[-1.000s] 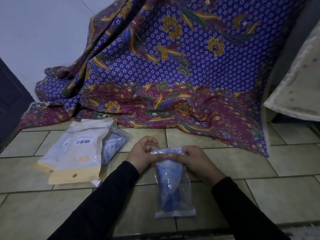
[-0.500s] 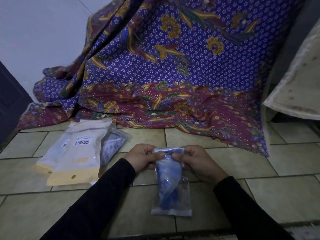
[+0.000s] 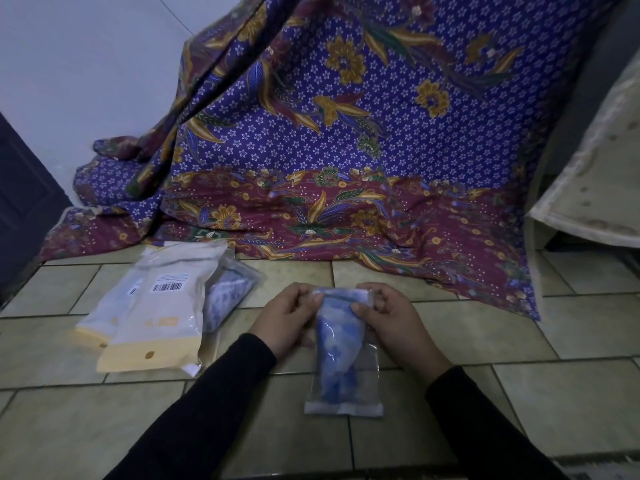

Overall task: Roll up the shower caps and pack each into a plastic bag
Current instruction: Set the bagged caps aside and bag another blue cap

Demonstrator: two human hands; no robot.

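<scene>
A clear plastic bag [image 3: 367, 393] holds a rolled blue patterned shower cap [image 3: 339, 344] and hangs upright above the tiled floor. My left hand [image 3: 287, 317] pinches the bag's top left corner. My right hand [image 3: 391, 317] pinches the top right, with its thumb pressed on the folded top flap. Both sleeves are black. Another bagged blue shower cap [image 3: 227, 296] lies on the floor to the left.
Two white and yellow packets with barcode labels [image 3: 156, 317] lie on the tiles at the left. A purple and maroon floral cloth [image 3: 329, 168] drapes down behind. A pale mat edge [image 3: 595, 188] is at the right and a dark door [image 3: 20, 202] at the left.
The bag's top flap has been folded down and both hands have drawn closer together on it. The bag has shifted slightly.
</scene>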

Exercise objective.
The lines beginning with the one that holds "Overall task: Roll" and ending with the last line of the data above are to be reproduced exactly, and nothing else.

Exercise response.
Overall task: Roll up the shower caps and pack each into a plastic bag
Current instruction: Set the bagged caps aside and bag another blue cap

Demonstrator: two human hands; no robot.

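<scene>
A clear plastic bag [image 3: 367, 393] holds a rolled blue patterned shower cap [image 3: 339, 344] and hangs upright above the tiled floor. My left hand [image 3: 287, 317] pinches the bag's top left corner. My right hand [image 3: 391, 317] pinches the top right, with its thumb pressed on the folded top flap. Both sleeves are black. Another bagged blue shower cap [image 3: 227, 296] lies on the floor to the left.
Two white and yellow packets with barcode labels [image 3: 156, 317] lie on the tiles at the left. A purple and maroon floral cloth [image 3: 329, 168] drapes down behind. A pale mat edge [image 3: 595, 188] is at the right and a dark door [image 3: 20, 202] at the left.
The bag's top flap has been folded down and both hands have drawn closer together on it. The bag has shifted slightly.
</scene>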

With that, the exercise is finished.